AIM OF THE EXERCISE: Of the entries below, return only those lines from the line with "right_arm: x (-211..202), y" to the line with "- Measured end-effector", exactly, both included.

EXERCISE MATERIAL:
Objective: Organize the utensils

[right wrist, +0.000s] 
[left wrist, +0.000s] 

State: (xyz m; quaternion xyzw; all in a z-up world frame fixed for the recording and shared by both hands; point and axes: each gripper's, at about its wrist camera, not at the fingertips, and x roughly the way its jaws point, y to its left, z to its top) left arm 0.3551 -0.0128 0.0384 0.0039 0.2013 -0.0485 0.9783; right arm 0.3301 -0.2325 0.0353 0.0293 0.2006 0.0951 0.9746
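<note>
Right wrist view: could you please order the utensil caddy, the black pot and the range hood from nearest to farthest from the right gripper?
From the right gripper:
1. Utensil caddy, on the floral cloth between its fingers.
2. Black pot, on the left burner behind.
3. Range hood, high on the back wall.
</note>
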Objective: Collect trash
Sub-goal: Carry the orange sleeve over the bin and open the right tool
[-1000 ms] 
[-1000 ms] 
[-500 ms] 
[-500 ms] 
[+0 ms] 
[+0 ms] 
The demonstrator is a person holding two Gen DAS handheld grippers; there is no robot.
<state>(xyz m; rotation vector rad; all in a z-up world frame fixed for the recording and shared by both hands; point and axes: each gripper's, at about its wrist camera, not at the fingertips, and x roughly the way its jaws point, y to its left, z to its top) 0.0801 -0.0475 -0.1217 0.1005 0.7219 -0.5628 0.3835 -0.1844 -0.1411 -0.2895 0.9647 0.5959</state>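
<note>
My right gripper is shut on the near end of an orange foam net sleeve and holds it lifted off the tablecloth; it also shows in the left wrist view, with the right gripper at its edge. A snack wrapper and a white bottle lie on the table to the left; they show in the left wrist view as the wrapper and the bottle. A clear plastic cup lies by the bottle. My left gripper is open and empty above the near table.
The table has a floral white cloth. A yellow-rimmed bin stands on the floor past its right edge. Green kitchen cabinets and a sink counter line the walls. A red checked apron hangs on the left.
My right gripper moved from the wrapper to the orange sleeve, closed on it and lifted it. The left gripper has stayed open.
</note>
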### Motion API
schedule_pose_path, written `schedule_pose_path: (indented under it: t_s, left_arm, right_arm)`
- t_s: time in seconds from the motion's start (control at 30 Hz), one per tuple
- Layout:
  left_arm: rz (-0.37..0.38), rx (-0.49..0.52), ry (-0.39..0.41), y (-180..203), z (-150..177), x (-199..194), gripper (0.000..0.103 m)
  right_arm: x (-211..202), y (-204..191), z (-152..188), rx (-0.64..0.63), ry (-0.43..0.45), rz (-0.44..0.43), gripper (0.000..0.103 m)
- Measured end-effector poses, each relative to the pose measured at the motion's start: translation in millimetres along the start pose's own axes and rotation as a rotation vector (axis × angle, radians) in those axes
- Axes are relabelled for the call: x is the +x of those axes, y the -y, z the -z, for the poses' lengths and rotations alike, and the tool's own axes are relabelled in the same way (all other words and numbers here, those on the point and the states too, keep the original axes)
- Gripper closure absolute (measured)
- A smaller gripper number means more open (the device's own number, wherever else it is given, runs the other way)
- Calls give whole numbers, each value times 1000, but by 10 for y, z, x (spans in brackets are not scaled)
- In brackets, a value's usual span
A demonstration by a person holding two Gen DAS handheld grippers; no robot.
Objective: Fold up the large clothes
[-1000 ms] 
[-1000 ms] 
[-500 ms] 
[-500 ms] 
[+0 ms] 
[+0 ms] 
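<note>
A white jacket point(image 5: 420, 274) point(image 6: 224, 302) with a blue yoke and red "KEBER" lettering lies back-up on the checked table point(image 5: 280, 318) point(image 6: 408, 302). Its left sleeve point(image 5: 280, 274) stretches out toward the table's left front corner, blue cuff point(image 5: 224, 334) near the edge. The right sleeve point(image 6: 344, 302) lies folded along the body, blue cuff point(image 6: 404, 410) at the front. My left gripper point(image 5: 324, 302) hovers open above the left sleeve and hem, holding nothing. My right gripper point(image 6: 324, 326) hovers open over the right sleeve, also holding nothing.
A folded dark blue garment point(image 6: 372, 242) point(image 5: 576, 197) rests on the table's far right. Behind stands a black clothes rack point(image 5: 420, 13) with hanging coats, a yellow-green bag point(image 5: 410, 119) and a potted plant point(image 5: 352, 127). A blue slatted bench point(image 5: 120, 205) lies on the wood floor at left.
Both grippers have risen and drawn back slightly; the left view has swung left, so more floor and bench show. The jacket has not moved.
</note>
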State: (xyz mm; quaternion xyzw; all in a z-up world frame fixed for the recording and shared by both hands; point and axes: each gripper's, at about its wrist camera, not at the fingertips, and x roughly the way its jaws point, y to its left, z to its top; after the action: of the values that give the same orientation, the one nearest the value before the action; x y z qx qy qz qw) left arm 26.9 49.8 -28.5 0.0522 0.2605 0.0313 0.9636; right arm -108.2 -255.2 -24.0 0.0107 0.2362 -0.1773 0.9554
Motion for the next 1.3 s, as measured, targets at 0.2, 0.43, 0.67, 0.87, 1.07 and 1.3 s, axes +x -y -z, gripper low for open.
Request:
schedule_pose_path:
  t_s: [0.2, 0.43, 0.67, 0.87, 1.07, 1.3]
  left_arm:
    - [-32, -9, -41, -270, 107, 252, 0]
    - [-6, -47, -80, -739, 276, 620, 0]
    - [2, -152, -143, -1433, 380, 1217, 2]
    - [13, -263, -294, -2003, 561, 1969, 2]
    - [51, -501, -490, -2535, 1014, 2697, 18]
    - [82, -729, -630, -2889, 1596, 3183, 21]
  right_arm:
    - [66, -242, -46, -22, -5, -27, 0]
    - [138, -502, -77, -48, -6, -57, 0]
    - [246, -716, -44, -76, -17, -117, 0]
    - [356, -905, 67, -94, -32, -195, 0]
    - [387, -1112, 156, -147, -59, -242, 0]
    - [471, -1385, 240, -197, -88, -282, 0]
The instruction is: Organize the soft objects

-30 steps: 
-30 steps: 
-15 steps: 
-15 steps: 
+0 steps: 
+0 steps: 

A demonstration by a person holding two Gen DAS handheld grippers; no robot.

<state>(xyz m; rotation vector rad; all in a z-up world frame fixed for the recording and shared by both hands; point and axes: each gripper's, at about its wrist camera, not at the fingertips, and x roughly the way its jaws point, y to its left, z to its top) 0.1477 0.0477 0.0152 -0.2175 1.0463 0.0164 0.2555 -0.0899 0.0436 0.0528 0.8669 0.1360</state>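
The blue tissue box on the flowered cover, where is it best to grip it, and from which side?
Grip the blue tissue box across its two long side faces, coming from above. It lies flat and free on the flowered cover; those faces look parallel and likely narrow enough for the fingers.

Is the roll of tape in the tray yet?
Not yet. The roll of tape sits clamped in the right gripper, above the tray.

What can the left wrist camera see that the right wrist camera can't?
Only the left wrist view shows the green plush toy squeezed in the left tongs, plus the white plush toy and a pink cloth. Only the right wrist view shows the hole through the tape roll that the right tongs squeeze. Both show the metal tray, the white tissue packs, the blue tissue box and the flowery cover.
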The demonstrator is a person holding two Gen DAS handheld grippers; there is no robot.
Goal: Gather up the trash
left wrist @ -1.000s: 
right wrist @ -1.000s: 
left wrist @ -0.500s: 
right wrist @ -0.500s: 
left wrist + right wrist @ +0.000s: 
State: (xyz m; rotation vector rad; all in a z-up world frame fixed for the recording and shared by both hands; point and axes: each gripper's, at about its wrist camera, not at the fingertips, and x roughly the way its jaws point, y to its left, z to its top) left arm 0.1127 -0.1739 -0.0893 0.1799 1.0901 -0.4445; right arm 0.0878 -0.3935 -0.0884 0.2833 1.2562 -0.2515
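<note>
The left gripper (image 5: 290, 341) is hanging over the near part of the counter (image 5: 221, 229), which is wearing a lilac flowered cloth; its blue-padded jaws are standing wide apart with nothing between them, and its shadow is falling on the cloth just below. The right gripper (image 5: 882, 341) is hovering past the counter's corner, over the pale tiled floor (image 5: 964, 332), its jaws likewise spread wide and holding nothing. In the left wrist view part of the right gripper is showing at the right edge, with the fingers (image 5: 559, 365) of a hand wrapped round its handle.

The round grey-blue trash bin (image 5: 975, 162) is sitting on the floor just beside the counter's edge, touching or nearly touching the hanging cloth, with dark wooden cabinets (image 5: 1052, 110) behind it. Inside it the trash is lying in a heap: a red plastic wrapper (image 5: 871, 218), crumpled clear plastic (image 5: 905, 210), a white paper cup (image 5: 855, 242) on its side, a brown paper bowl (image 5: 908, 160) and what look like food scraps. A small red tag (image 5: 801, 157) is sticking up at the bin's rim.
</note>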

RESPONSE TO THE TASK:
  right_arm: x (-211..202), y (-204..191), z (-152..188), rx (-0.64..0.63), ry (-0.43..0.45), rz (-0.44..0.43), gripper (0.000..0.103 m)
- Measured end-effector poses, each relative to the pose measured at the motion's start: translation in millimetres along the start pose's own axes and rotation as a rotation vector (axis × angle, radians) in those axes

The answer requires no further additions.